++++ Raw data ++++
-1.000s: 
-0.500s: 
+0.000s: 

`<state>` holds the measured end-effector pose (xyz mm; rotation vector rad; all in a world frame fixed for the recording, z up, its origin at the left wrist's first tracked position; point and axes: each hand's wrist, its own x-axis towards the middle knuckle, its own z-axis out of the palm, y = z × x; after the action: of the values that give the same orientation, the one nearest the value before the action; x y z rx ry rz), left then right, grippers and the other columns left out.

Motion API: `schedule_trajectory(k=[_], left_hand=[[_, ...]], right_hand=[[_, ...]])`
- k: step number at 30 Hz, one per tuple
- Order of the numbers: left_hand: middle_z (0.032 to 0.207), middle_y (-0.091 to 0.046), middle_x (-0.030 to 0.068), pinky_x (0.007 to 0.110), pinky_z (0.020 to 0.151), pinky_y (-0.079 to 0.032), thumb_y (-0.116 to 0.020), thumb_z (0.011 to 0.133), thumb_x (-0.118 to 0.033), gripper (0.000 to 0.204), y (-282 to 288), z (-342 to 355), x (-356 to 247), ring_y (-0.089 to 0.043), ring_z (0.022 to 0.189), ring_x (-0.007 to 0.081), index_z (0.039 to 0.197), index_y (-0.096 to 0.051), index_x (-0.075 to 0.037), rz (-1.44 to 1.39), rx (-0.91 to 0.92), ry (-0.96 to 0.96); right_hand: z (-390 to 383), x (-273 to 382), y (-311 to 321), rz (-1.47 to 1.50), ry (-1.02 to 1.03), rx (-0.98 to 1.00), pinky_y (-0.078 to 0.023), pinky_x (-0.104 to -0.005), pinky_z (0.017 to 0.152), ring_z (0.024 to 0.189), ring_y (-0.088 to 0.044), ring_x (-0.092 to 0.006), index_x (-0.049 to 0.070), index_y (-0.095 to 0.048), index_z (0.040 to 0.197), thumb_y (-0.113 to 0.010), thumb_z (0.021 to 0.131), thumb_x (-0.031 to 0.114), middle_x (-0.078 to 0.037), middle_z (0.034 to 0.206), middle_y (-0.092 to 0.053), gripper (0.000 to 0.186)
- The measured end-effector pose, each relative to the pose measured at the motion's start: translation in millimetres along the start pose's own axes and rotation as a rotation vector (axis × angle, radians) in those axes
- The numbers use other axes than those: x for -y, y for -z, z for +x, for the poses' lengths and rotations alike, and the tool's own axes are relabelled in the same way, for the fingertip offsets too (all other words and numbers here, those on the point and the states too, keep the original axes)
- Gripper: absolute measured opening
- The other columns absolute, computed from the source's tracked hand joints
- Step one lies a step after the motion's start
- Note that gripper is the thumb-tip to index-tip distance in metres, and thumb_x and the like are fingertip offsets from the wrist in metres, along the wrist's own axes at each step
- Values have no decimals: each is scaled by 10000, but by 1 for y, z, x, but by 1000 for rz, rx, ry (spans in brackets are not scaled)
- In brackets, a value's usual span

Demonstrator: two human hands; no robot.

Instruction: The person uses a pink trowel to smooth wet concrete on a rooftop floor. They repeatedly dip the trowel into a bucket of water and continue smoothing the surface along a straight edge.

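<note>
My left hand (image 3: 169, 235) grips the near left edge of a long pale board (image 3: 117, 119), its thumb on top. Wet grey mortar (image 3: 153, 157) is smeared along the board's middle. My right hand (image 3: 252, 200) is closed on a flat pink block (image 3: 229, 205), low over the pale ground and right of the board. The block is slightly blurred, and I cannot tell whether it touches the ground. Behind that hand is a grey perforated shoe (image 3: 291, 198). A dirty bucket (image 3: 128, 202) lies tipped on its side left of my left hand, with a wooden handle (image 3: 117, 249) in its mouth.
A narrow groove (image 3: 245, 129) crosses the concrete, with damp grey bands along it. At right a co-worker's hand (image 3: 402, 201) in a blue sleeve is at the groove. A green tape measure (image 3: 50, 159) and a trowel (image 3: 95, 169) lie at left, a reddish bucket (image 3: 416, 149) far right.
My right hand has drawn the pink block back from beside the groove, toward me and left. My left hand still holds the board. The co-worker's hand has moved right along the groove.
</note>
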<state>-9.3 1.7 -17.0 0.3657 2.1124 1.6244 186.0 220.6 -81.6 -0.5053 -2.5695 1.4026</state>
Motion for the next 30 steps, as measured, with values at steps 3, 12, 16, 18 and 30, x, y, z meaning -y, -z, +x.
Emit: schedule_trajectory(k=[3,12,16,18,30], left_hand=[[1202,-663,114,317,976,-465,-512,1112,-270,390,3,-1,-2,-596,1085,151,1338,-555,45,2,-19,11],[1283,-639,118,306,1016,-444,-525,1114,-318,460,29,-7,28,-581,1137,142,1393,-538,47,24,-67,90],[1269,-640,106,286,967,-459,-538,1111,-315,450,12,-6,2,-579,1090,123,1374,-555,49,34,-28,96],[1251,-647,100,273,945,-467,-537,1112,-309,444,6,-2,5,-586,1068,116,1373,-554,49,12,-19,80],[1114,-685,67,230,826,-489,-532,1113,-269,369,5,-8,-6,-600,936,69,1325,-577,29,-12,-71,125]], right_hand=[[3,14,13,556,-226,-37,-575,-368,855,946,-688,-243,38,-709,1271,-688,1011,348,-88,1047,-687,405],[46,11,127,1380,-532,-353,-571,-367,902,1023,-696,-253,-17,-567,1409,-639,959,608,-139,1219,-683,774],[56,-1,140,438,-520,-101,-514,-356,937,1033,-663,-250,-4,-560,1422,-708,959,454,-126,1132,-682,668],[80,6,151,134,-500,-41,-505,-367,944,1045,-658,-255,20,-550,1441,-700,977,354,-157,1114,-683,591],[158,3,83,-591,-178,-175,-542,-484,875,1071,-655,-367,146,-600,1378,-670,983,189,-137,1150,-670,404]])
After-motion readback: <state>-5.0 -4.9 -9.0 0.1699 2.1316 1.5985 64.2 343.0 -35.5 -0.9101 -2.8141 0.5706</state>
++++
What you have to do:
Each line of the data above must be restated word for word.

Response area:
-1.000s: 
-0.500s: 
+0.000s: 

`<state>` holds the measured end-effector pose (xyz mm; rotation vector rad; all in a world frame fixed for the recording, z up, its origin at the left wrist's first tracked position; point and axes: each hand's wrist, its own x-axis towards the middle knuckle, its own z-axis out of the palm, y = z × x; after the action: of the values that give the same orientation, the one nearest the value before the action; x y z rx ry rz), left then right, grippers and the other columns left out.

Motion API: `schedule_trajectory(k=[_], left_hand=[[_, ...]], right_hand=[[_, ...]])`
- k: step number at 30 Hz, one per tuple
- Order of the numbers: left_hand: middle_z (0.032 to 0.207), middle_y (-0.091 to 0.046), middle_x (-0.030 to 0.068), pinky_x (0.007 to 0.110), pinky_z (0.020 to 0.151), pinky_y (-0.079 to 0.032), thumb_y (-0.116 to 0.020), thumb_z (0.011 to 0.133), thumb_x (-0.118 to 0.033), gripper (0.000 to 0.204), y (-282 to 288), z (-342 to 355), x (-356 to 247), ring_y (-0.089 to 0.043), ring_z (0.022 to 0.189), ring_x (-0.007 to 0.081), index_z (0.039 to 0.197), index_y (-0.096 to 0.051), index_x (-0.075 to 0.037), rz (-1.44 to 1.39), rx (-0.91 to 0.92), ry (-0.96 to 0.96); right_hand: z (-390 to 383), x (-273 to 382), y (-311 to 321), rz (-1.47 to 1.50), ry (-1.02 to 1.03), rx (-0.98 to 1.00), pinky_y (-0.078 to 0.023), pinky_x (-0.104 to -0.005), pinky_z (0.017 to 0.152), ring_z (0.024 to 0.189), ring_y (-0.088 to 0.044), ring_x (-0.092 to 0.006), index_x (-0.049 to 0.070), index_y (-0.095 to 0.048), index_z (0.040 to 0.197), thumb_y (-0.113 to 0.010), thumb_z (0.021 to 0.131), thumb_x (-0.031 to 0.114), middle_x (-0.078 to 0.037), middle_z (0.034 to 0.206), middle_y (-0.092 to 0.053), gripper (0.000 to 0.186)
- The measured end-effector pose, each relative to the pose measured at the motion's start: translation in millimetres along the start pose's own axes and rotation as a rotation vector (axis × angle, radians) in those axes
- The numbers use other axes than those: x for -y, y for -z, z for +x, for the poses' lengths and rotations alike, and the tool's own axes are relabelled in the same way, for the fingertip offsets too (all other words and numbers here, those on the point and the states too, keep the original axes)
- Gripper: absolute measured opening
- The other columns absolute, computed from the source's tracked hand joints
- Step one lies a step after the motion's start
- Note that gripper is the thumb-tip to index-tip distance in metres, and thumb_x and the like are fingertip offsets from the wrist in metres, along the wrist's own axes at each step
- Values have no decimals: each is scaled by 10000, but by 1 for y, z, x, but by 1000 for rz, rx, ry (spans in brackets are not scaled)
- In brackets, a value's usual span

Demonstrator: two human hands; no robot.

Instruction: The person uses a pink trowel to smooth wet concrete on a rooftop floor. They repeatedly dip the trowel into a bucket of water and continue smoothing the surface along a straight edge.

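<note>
My left hand (image 3: 169, 235) grips the near left edge of a long pale board (image 3: 117, 119), its thumb on top. Wet grey mortar (image 3: 153, 157) is smeared along the board's middle. My right hand (image 3: 252, 200) is closed on a flat pink block (image 3: 229, 205), low over the pale ground and right of the board. The block is slightly blurred, and I cannot tell whether it touches the ground. Behind that hand is a grey perforated shoe (image 3: 291, 198). A dirty bucket (image 3: 128, 202) lies tipped on its side left of my left hand, with a wooden handle (image 3: 117, 249) in its mouth.
A narrow groove (image 3: 245, 129) crosses the concrete, with damp grey bands along it. At right a co-worker's hand (image 3: 402, 201) in a blue sleeve is at the groove. A green tape measure (image 3: 50, 159) and a trowel (image 3: 95, 169) lie at left, a reddish bucket (image 3: 416, 149) far right.
My right hand has drawn the pink block back from beside the groove, toward me and left. My left hand still holds the board. The co-worker's hand has moved right along the groove.
</note>
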<state>-9.3 1.7 -17.0 0.3657 2.1124 1.6244 186.0 220.6 -81.6 -0.5053 -2.5695 1.4026</state>
Motion for the next 30 steps, as measured, with values at steps 3, 12, 16, 18 and 30, x, y, z meaning -y, -z, +x.
Emit: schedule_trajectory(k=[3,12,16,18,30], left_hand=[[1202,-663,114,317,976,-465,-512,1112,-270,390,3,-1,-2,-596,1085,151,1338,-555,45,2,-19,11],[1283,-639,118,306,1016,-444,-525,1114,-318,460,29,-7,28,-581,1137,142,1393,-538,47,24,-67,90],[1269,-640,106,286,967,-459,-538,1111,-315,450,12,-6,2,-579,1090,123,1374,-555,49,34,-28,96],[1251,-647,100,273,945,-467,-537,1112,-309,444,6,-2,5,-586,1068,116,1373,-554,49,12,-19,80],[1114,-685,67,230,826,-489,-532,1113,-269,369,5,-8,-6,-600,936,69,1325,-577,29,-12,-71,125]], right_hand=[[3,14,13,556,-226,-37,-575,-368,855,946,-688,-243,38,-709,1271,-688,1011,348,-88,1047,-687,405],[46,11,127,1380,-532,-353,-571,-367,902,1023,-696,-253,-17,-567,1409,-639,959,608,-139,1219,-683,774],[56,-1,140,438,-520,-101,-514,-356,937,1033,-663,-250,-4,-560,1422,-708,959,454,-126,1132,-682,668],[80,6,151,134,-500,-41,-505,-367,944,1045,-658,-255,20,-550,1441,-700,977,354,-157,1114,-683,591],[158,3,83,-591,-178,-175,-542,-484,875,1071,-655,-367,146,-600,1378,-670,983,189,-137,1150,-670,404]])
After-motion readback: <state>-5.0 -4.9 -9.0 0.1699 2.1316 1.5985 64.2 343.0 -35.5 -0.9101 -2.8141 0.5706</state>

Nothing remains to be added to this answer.